» WHAT YOU NEED TO DO:
Reproduce the first line of the material below and each line after it, exactly, through the line containing "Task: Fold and", and give nothing more.

» DATA EXTRACT:
____
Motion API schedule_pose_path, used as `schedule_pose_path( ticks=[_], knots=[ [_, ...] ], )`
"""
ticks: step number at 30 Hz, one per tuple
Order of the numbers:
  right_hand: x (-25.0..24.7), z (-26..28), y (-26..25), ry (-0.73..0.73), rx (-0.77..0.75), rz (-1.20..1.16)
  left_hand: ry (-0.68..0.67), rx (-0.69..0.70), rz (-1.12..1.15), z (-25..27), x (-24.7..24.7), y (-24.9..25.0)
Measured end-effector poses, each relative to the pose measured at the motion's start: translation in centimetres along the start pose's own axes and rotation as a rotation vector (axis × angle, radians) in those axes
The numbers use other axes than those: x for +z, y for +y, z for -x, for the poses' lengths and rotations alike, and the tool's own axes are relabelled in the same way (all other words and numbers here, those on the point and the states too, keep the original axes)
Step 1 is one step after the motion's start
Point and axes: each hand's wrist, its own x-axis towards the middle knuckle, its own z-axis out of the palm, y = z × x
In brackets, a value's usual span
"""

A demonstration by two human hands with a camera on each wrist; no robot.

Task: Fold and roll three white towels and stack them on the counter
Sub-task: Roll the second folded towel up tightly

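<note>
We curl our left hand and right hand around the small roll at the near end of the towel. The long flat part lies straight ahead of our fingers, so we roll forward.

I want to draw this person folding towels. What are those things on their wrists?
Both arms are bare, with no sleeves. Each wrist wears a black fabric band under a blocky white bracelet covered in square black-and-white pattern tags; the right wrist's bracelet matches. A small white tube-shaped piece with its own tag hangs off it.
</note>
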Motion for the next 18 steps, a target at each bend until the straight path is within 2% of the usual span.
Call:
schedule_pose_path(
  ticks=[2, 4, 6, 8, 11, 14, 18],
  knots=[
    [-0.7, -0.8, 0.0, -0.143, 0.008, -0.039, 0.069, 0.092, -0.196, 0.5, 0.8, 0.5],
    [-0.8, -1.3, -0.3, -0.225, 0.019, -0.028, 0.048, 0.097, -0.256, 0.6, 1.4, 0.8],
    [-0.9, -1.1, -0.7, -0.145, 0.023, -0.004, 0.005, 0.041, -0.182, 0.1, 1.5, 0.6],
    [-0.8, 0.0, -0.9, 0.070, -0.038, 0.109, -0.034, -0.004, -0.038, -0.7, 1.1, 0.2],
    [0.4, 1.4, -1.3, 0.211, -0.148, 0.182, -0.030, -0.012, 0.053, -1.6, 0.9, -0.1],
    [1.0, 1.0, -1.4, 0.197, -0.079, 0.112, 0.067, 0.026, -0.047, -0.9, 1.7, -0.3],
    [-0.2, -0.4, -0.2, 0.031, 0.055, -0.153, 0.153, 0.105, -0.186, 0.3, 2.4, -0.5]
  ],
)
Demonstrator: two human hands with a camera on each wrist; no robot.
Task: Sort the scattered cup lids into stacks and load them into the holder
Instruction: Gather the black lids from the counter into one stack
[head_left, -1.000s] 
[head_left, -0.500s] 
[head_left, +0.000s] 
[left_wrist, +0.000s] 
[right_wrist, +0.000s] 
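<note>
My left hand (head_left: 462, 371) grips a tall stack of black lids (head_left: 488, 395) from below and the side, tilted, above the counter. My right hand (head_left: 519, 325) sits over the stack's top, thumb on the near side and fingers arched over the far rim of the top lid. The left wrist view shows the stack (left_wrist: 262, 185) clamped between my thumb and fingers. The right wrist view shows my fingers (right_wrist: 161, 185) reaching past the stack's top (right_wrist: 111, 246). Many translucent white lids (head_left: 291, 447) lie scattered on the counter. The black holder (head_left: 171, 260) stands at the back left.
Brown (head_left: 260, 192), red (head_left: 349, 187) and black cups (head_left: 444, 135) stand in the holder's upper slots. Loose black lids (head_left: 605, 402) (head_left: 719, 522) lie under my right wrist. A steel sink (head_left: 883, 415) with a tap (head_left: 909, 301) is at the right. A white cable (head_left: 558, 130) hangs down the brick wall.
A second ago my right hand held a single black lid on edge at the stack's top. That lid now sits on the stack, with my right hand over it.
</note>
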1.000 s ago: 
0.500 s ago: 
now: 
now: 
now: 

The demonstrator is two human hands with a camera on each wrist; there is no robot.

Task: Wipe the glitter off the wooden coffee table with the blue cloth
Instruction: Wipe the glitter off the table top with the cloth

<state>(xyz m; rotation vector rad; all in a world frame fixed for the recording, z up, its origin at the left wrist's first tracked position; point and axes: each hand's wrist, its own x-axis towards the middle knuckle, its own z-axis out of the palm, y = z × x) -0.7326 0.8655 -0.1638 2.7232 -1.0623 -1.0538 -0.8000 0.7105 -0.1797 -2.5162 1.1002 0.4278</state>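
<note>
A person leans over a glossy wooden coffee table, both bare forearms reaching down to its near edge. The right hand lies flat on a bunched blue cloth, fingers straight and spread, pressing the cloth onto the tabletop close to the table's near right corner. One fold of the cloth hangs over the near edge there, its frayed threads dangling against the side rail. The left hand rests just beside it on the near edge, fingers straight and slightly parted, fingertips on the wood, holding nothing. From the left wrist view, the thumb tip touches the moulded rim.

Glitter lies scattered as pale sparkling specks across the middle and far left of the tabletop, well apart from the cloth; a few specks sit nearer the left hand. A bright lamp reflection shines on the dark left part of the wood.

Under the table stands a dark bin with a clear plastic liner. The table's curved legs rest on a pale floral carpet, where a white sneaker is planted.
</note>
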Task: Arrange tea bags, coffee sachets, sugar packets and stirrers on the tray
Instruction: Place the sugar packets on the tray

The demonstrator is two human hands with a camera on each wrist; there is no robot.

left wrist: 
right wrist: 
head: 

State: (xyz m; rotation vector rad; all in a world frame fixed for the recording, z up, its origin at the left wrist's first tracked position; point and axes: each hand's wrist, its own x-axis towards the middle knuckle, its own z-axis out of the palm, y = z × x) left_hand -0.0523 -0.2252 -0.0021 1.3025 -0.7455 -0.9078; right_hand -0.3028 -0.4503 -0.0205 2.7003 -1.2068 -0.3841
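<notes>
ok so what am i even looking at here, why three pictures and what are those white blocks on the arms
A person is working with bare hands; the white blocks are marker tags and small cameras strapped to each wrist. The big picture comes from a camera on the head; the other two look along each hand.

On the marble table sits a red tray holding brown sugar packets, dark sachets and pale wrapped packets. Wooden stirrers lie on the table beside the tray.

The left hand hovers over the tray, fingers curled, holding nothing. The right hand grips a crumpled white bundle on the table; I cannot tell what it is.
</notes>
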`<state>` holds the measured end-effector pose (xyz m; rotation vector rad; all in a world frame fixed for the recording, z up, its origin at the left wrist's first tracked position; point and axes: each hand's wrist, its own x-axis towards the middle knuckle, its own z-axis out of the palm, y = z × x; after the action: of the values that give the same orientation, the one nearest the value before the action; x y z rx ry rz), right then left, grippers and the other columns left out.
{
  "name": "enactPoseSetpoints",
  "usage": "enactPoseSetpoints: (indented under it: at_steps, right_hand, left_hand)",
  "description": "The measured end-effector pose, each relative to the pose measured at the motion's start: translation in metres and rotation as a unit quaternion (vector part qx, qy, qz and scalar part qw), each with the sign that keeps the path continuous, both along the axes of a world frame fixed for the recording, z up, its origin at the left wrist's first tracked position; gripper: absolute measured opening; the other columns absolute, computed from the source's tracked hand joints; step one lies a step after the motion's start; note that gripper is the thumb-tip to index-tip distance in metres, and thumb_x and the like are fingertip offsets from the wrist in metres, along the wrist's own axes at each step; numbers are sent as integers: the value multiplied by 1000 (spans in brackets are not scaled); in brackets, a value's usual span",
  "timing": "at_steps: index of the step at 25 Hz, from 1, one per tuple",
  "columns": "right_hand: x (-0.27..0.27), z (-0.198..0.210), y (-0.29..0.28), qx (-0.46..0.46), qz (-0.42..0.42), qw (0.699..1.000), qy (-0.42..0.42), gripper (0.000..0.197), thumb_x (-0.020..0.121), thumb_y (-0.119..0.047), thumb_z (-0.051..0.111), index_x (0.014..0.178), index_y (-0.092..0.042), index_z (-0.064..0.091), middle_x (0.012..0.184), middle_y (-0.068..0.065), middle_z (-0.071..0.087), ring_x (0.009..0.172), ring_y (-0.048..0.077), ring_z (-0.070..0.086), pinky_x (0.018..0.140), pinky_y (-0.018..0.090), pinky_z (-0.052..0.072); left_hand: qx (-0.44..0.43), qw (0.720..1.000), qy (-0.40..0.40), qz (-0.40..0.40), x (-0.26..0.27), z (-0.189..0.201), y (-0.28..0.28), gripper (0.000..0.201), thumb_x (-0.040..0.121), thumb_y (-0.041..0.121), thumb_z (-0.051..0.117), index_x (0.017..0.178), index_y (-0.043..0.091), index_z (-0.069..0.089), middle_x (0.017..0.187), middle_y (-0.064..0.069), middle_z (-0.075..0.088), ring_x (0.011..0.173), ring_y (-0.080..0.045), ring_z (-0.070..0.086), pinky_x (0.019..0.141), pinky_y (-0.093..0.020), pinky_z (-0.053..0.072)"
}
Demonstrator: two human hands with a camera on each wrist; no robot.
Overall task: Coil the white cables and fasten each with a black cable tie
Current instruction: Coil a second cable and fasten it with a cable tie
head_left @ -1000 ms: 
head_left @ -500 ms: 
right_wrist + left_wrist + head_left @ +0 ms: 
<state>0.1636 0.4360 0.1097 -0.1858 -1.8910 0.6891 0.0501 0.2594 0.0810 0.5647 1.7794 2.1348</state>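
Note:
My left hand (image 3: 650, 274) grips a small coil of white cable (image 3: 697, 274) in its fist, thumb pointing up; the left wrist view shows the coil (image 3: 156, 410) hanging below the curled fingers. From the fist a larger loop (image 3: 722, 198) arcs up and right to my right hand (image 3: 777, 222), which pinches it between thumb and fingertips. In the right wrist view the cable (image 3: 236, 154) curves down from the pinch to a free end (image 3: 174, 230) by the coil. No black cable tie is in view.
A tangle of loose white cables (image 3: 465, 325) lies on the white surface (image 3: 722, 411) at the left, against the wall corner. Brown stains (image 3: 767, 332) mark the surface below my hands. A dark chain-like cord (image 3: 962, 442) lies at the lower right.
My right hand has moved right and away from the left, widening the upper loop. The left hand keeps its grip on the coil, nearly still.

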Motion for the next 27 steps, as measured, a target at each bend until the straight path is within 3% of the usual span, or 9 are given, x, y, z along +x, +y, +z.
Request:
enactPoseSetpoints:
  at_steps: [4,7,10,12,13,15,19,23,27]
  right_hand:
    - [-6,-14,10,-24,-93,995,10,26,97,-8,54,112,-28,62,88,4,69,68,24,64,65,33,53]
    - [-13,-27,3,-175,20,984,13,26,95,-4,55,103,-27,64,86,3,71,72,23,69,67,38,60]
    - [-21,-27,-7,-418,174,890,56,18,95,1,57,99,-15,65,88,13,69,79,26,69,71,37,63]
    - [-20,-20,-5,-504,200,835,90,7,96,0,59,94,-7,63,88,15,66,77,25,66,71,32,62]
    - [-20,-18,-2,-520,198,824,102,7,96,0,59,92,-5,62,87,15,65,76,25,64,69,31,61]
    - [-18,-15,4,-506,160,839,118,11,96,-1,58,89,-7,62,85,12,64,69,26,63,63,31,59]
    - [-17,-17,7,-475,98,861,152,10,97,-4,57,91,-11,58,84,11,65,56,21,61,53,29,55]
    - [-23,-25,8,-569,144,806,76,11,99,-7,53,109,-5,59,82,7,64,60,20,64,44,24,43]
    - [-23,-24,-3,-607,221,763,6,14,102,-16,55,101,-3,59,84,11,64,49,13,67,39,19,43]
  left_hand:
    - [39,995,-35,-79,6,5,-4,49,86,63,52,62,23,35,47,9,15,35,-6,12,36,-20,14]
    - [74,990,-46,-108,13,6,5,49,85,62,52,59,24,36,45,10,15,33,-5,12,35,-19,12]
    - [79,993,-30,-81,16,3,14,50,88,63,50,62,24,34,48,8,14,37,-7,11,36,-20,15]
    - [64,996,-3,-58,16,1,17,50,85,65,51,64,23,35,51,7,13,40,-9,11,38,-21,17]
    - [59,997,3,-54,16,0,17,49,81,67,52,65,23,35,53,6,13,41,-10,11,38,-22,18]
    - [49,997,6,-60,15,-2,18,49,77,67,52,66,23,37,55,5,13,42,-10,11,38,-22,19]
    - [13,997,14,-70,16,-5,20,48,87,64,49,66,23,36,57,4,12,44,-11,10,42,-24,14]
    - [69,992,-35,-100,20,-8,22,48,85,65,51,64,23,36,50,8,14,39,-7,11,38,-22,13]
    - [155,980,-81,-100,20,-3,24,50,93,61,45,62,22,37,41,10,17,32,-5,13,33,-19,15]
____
» WRITTEN SOLUTION:
Motion API schedule_pose_path, used as `schedule_pose_path( ticks=[_], knots=[ [_, ...] ], )`
"""
ticks: step number at 30 Hz, one per tuple
Order of the numbers:
  right_hand: x (-25.0..24.7), z (-26..28), y (-26..25), ry (-0.73..0.73), rx (-0.77..0.75), rz (-1.20..1.16)
  left_hand: ry (-0.68..0.67), rx (-0.69..0.70), rz (-1.12..1.15), z (-25..27), x (-24.7..24.7), y (-24.9..25.0)
Measured end-effector poses, each relative to the pose measured at the motion's start: translation in centimetres along the start pose's own axes and rotation as a rotation vector (axis × angle, radians) in those axes
The numbers use other axes than those: x for +z, y for +y, z for -x, for the poses' lengths and rotations alike, and the tool's own axes are relabelled in the same way (all other words and numbers here, those on the point and the states too, keep the original axes)
Step 1 is one step after the motion's start
Point and axes: each hand's wrist, its own x-axis towards the middle knuckle, its own z-axis out of the palm, y = z × x
In brackets, a value's usual span
"""

A demonstration by two human hands with a camera on each wrist; no robot.

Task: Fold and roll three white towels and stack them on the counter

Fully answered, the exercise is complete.